REQUIRED WORK: Filter this data down to the lines that hold "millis", and copy them.

INFORMATION SHOWN:
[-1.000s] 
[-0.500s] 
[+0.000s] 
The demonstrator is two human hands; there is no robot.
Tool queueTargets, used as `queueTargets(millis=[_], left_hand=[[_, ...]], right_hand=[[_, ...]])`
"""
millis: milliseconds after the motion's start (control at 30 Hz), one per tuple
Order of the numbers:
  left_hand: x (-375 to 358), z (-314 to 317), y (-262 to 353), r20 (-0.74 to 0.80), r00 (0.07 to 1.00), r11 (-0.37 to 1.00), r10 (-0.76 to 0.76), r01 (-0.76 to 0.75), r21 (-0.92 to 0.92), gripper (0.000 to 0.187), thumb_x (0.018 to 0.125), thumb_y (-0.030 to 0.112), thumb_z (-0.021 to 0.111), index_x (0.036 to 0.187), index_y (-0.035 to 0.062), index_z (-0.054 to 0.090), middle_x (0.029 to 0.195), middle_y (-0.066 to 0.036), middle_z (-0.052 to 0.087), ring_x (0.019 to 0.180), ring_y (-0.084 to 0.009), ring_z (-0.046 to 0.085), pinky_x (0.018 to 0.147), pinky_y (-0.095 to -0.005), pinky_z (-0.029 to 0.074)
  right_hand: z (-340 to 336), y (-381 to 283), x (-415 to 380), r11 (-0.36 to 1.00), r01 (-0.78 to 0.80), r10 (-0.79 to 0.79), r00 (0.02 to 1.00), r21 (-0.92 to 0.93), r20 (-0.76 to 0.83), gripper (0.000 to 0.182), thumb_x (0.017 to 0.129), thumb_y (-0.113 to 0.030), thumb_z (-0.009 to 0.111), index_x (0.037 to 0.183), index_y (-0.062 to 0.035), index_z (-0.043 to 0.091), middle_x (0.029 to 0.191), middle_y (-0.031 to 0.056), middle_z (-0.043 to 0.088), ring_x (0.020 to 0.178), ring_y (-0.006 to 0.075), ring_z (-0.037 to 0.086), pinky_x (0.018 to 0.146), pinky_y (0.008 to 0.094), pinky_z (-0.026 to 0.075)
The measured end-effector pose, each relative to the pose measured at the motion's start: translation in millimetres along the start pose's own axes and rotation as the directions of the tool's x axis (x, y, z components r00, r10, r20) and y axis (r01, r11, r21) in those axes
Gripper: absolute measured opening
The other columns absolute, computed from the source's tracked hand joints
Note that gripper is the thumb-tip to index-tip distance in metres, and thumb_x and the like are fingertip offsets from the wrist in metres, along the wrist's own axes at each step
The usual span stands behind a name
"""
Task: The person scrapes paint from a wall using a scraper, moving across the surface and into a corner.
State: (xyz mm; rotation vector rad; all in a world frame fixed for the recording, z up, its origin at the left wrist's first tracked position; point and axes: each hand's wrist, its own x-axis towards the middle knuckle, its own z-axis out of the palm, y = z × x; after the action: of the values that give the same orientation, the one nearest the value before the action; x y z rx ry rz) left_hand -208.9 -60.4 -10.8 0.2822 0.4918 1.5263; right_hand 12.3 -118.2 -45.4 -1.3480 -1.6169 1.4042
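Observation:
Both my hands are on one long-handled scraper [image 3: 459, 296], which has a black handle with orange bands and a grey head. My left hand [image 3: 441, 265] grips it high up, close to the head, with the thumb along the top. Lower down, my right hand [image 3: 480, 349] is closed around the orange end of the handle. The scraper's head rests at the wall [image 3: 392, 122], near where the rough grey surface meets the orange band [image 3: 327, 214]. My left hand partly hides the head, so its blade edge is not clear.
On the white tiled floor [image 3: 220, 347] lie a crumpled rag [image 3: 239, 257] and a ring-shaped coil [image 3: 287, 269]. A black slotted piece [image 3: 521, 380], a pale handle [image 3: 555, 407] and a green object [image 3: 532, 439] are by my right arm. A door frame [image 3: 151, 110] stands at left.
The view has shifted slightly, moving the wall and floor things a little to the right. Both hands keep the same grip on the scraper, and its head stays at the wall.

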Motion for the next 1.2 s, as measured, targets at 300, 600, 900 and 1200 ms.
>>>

YOUR SOLUTION:
Tool queueTargets, used as `queueTargets(millis=[_], left_hand=[[_, ...]], right_hand=[[_, ...]])`
millis: milliseconds after the motion's start (control at 30 Hz), one per tuple

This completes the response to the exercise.